Could you please transcribe the data exactly, without the pictures?

_Data extract_.
########################################

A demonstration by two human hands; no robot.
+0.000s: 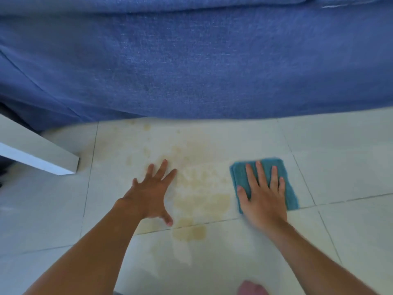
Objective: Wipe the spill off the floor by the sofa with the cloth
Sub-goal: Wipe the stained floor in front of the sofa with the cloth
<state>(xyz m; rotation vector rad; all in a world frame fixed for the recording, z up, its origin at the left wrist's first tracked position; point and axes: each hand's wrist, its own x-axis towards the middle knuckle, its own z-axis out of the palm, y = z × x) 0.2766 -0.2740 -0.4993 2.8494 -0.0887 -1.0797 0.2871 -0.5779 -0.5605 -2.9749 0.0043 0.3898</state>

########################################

_Expected output_.
A demonstration by two human hands; no robot.
+0.000s: 
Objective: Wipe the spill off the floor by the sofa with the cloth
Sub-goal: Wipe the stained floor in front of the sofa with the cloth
<state>(xyz m; rotation vector rad; all in a world frame fixed for the recording, z up, its origin at the left wrist's first tracked position; point and axes: each hand's wrist, its own x-axis towards the middle knuckle, its own z-axis out of the palm, y = z × x) 0.2766 -0.2740 -0.4993 2.8494 -0.0887 -1.0797 0.2871 -0.5779 -0.5605 -2.9749 0.0043 0.3898</state>

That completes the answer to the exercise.